Try it
Please report, as a bare number, how many lines below include the string "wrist".
--- Data segment Enclosed Below ---
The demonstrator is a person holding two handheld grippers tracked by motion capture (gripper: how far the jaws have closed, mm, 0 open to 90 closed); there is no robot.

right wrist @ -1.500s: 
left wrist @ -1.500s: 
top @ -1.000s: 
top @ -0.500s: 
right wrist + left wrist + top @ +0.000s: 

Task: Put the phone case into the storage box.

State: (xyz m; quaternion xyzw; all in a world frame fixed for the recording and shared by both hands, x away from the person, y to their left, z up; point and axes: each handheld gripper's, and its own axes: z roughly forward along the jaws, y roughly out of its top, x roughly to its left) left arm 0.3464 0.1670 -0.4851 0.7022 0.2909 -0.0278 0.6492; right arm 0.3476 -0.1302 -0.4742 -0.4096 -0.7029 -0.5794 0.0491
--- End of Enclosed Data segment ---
Answer to the problem
3